La proximidad del mediodía me hizo pensar otra vez en Cartagena. Pensé que era imposible que no hubieran advertido mi desaparición. Hasta llegué a lamentar el haber alcanzado la balsa, pues me imaginé por un instante que mis compañeros habían sido rescatados, y que el único que andaba a la deriva era yo, porque la balsa había sido empujada por la brisa.
Incluso atribuí a la mala suerte el haber alcanzado la balsa.
No había acabado de madurar esa idea cuando creí ver un punto en el horizonte. Me incorporé con la vista fija en aquel punto negro que avanzaba. Eran las once y cincuenta. Miré con tanta intensidad, que en un momento el cielo se llenó de puntos luminosos. Pero el punto negro seguía avanzando, directamente hacia la balsa.

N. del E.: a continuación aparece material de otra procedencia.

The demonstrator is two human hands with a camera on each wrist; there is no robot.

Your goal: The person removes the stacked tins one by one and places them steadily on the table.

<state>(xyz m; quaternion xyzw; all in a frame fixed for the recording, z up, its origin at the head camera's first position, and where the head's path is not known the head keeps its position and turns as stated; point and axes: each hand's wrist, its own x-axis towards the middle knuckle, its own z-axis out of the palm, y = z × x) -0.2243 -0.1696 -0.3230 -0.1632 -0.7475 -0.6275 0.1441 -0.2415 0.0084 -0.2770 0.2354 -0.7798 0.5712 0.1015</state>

Dos minutos después de haberlo descubierto empecé a ver perfectamente su forma. A medida que se acercaba por el cielo, luminoso y azul, lanzaba cegadores destellos metálicos. Poco a poco se fue definiendo entre los otros puntos luminosos. Me dolía el cuello y ya no soportaba el resplandor del cielo en los ojos. Pero seguía mirándolo: era brillante, veloz, y venía directamente hacia la balsa. En ese instante no me sentí feliz. No sentí una emoción desbordada. Sentí una gran lucidez y una serenidad extraordinaria, de pie en la balsa, mientras el avión se acercaba. Calmadamente me quité la camisa. Tenía la sensación de que sabía cuál era el instante preciso en que debía empezar a hacer señas con la camisa.
Permanecí un minuto, dos minutos, con la camisa en la mano, esperando a que el avión se acercara un poco más. Venía directamente hacia la balsa. Cuando levanté el brazo y empecé a agitar la camisa, oía perfectamente, por encima del ruido de las olas, el creciente y vibrante ruido de sus motores.